BOMBANA, KABARTERKINISULTRA.COM – Abdul Latif Haba diduga memalsukan dokumen kepemilikan tanah demi menguasai lahan seluas 12 kilometer persegi di desa Wumbubangka, Kecamatan Rarowatu Utara, Kabupaten Bombana, Sulawesi Tenggara (Sultra).
Lahan yang terletak di desa wumbubangka itu merupakan tanah hak ulayat yang di miliki oleh beberapa rumpun keluarga kerajaan yang di naungi oleh raja Mokole Pauno Rumbia yang menjadi warisan turun-temurun.
Dugaan pemalsuan surat tanah itu pertama kali disuarakan oleh tokoh adat Kerajaan Moronene, Alfian Pimpie, yang menyebut bahwa dokumen yang digunakan Abdul Latif haba, cacat hukum dan penuh kejanggalan administratif.
“Saudara Abdul Latif haba diduga telah memalsukan surat keterangan kepemilikan tanah, yang digunakan untuk mengusai, menjual dan mengotrakkan kepada beberapa masyarakat,” ungkap Alfian Pimpie kepada media ini, Kamis (19/6/2025).
Menurut Alfian, surat keterangan kepemilikan tanah yang dimiliki Abdul Latif haba ditanda tangani oleh Mokole I Pimpie dengan cap Camat poleang, padahal saat itu (1961) Mokole I pimpie bukan camat Poleang, melainkan Kepala Distrik Rumbia.
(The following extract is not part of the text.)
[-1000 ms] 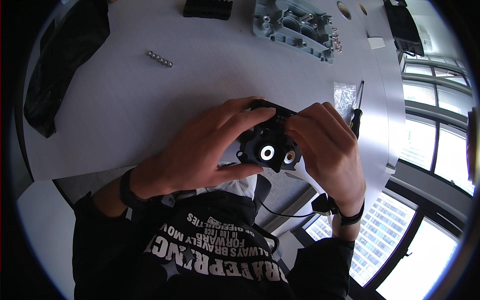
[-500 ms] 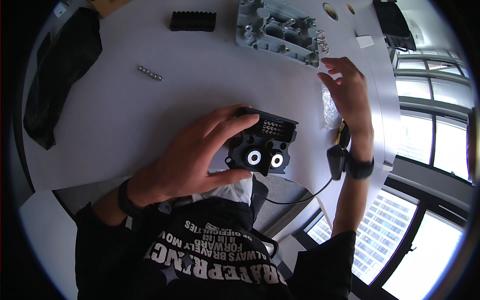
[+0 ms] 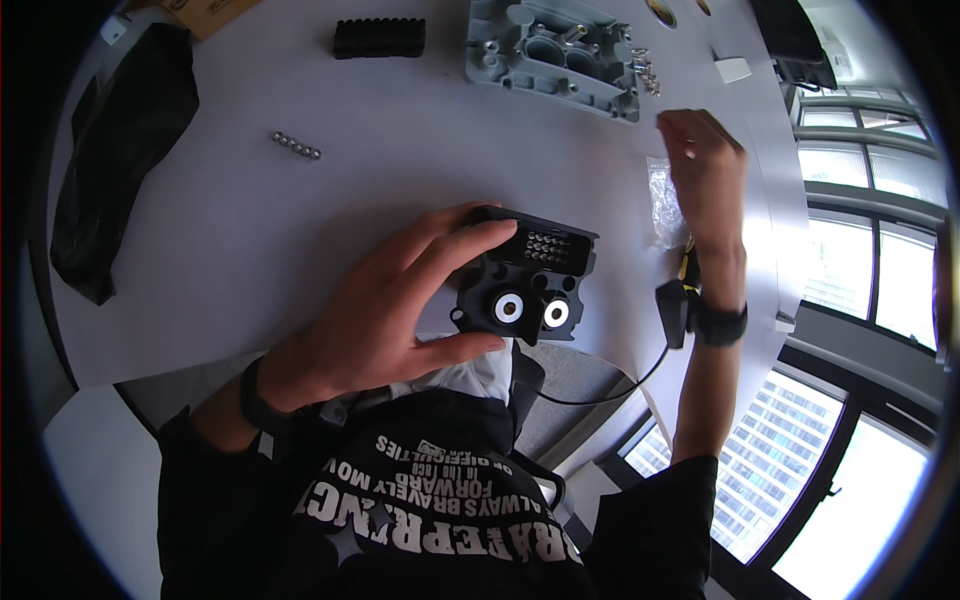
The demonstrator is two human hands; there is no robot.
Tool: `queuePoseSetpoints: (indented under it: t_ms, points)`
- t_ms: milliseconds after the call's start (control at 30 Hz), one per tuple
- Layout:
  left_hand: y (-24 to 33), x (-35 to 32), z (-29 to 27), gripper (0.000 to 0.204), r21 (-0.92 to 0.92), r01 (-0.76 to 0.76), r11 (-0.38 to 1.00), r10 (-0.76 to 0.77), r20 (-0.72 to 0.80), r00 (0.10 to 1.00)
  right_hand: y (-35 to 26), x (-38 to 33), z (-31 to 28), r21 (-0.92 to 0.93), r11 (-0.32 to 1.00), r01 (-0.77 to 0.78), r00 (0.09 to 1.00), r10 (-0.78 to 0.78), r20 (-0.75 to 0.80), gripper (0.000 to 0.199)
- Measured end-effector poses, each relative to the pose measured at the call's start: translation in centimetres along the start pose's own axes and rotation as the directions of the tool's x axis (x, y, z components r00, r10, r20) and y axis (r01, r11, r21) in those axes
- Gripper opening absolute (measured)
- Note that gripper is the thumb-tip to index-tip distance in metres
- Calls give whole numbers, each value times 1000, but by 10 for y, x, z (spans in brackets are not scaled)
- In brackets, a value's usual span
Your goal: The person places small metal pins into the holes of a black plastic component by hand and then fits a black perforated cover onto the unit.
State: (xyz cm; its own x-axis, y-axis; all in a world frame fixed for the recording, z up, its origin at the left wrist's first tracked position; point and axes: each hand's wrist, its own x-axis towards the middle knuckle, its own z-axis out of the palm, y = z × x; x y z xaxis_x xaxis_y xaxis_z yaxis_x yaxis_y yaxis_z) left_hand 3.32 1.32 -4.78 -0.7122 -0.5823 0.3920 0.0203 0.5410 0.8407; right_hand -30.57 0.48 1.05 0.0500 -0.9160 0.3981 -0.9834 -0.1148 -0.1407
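Worktop: a pale grey surface is carrying all the parts; its far edge is bending toward the rim of the picture.
Grey housing: a moulded grey casting is lying at the far side of the worktop, well apart from both hands; its top is being cut off by the frame.
Black module: a black block with two white round openings and a grid of small pins is being held just above the near edge of the worktop.
Left hand: it is closing around the black module, fingers over the top and thumb under it.
Right hand: it is hovering over the clear plastic bag; I cannot tell if the fingers are pinching something.
Step in hand: it seems to be fetching a small fastener while the module is waiting.
Next move: I judge it is asking for a fine pinch and then careful aligning with the module.
Hard to see: the bag's contents, the far side of the module and the small silver screws are too small to count.
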Motion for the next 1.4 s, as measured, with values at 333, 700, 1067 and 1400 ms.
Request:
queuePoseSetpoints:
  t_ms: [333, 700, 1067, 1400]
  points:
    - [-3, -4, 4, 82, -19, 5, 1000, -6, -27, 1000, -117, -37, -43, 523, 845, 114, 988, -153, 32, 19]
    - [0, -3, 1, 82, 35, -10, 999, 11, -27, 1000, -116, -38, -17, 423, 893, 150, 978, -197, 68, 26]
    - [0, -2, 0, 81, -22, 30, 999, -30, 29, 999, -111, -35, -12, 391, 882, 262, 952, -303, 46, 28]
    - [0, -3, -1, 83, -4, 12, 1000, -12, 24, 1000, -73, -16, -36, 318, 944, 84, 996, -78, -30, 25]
Mokole I Pimpie diangkat menjadi camat Rumbia pada tahun 1962.
“Kecamatan itu secara resmi baru dibentuk tahun 1962. Jadi bagaimana mungkin ada surat keterangan yang ditandatangani Camat pada tahun sebelumnya. Ini saja sudah janggal,” tegasnya.
Alfian juga mengungkapkan adanya keanehan pada dokumen tersebut. Dalam surat itu, cap atau stempel yang digunakan disebut berasal dari Camat Poleang, padahal wilayah Rumbia tidak pernah berada dalam administrasi Kecamatan Poleang.
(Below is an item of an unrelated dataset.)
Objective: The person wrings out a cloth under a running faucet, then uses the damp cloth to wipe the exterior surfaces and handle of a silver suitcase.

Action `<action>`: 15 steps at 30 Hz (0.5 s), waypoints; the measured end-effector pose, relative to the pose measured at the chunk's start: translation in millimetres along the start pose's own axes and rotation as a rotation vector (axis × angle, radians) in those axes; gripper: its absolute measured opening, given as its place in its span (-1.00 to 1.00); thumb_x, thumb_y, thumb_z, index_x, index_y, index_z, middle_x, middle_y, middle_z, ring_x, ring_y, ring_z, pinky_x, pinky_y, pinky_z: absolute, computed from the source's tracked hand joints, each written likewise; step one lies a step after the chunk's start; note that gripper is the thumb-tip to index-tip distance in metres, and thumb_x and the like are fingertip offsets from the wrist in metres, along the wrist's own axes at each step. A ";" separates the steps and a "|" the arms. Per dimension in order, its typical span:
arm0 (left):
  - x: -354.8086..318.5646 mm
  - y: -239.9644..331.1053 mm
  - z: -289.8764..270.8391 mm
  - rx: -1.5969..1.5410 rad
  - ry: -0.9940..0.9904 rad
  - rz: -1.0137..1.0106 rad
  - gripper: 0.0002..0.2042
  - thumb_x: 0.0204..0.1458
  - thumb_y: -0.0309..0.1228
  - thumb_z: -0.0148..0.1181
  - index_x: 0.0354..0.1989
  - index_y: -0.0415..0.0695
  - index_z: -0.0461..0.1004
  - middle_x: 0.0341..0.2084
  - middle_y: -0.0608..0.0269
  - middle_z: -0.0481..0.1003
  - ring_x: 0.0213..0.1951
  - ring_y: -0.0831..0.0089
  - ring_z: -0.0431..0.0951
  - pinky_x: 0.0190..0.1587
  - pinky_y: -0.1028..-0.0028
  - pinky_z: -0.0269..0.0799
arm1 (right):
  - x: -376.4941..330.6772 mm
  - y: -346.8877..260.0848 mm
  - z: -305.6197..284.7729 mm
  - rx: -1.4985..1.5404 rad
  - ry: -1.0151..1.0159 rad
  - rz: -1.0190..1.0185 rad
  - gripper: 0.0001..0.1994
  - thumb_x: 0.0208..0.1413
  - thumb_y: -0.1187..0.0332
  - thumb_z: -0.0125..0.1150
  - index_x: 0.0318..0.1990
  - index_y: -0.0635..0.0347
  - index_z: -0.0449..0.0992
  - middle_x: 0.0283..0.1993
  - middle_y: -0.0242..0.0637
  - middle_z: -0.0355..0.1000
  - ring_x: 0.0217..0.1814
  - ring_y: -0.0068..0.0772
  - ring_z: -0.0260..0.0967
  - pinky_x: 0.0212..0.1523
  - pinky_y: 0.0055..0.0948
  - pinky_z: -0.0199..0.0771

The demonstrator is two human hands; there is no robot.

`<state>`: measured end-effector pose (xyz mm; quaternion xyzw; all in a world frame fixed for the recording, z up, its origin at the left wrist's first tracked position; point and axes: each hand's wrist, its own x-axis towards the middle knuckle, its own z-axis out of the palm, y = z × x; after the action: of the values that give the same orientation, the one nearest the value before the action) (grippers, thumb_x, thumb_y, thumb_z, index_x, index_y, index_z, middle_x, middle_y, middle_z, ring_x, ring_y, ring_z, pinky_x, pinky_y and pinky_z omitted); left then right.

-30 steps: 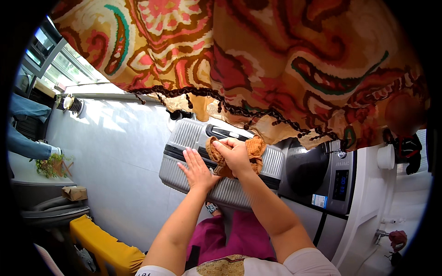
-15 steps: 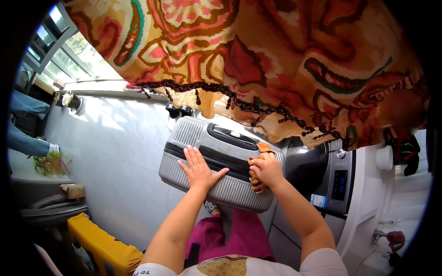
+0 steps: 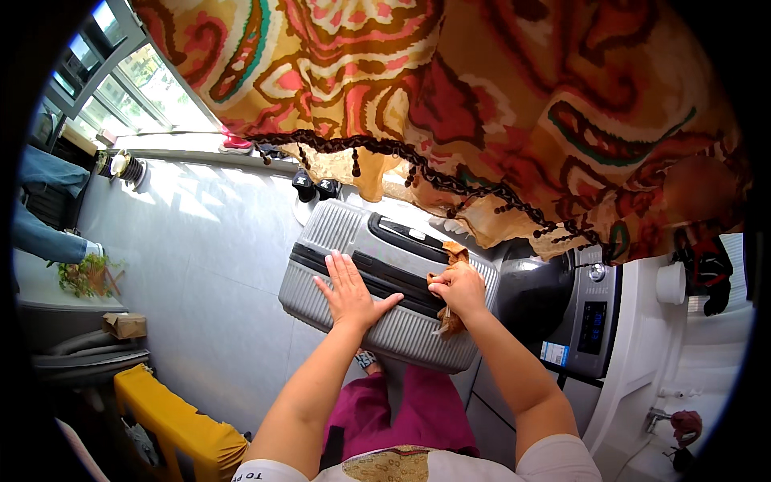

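A grey ribbed hard-shell suitcase stands on the floor in front of me, its black zip band and black carry handle facing up. My left hand lies flat across the zip band with fingers stretched and thumb out to the side. Toward the suitcase's right end, my right hand is closed on a crumpled brown cloth, pressed to the same face. Parts of the cloth stick out above and below the fist.
Patterned fringed fabric hangs over the far side. A washing machine stands to the right. At left are a person's jeans-clad legs, a potted plant, a cardboard box and yellow cloth.
My right hand has shifted slightly left and up with the cloth, which is bunched differently. My left hand keeps its place on the suitcase. The whole view has shifted slightly.
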<state>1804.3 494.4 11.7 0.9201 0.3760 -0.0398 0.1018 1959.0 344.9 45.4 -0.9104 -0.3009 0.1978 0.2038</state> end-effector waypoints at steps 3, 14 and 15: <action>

“Rumbia dan Poleang itu beda wilayah administratif. Tidak pernah ada sejarahnya Rumbia berada di bawah Poleang. Jadi kenapa stempel Camat Poleang bisa muncul di surat untuk tanah di Rumbia,” ungkapnya.
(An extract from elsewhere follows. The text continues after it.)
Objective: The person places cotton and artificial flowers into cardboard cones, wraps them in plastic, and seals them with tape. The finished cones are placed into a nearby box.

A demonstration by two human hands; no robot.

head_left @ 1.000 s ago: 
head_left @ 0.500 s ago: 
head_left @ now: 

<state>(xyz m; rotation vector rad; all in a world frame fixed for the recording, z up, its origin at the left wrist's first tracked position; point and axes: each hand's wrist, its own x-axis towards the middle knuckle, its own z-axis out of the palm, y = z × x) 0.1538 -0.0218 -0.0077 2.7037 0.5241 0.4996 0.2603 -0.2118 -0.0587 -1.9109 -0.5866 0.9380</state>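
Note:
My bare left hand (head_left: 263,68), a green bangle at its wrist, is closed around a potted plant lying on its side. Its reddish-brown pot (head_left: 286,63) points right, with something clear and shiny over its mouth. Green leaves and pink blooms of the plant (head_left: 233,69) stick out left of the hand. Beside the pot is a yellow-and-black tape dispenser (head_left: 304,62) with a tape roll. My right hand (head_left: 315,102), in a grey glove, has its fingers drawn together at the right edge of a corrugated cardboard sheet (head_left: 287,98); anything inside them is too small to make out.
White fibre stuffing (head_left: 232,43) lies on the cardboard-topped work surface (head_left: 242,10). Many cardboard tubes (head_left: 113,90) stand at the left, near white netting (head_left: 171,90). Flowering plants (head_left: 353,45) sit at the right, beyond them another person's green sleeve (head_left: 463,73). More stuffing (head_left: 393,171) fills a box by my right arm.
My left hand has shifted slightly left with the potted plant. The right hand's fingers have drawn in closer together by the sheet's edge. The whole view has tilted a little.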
Tak hanya itu, Alfian mengungkapkan ada keanehan lain ketika di lihat dari segi penulisan surat terdapat tulisan ejaan yang sudah di sempurnakan, padahal ejaan di sempurnakan baru berlaku pada tahun 1968.
“Masa penulisan dalam surat tanah Abdul Latif Haba, terdapat penulisan ejaan yang sudah di sempurnakan, padahal tahun 1961 belum berlaku ejaan yang di sempurnakn,” imbuhnya.
Lebih lanjut, Alfian menegaskan bahwa Kerajaan Moronene sebagai salah satu komunitas adat yang masih eksis di Bombana merasa keberatan dengan praktik penguasaan tanah yang diduga tidak sah ini.
“Pada dasarnya, saudara Abdul Latif diduga memalsukan dokumen agar bisa menguasai, menjual lahan adat dan kemudian menjadikannya aset pribadi untuk di manfaatkan sendiri. Hal ini tentu merugikan masyarakat adat,” jelas Alfian.
Atas pelanggaran tersebut, Abdul Latif tambahnya telah ditetapkan sebagai tersangka oleh Polda Sultra dalam kasus surat palsu dan penggunaan dokumen palsu yang telah di sewa kontrakkan dengan menggunakan surat tanah tahun 1961.
“Sudah P21. Artinya sudah lengkap berkas sebagai tersangka, tetapi pihak Polda Sultra masih kasihan dan tidak tahan tersangka yang mengaku sakit parah. Atas dasar rasa kemanusiaan,” tandasnya.
Hingga berita ini diturunkan, Abdul Latif belum memberikan tanggapan atas tudingan tersebut. Namun, media masih berupaya melakukan konfirmasi.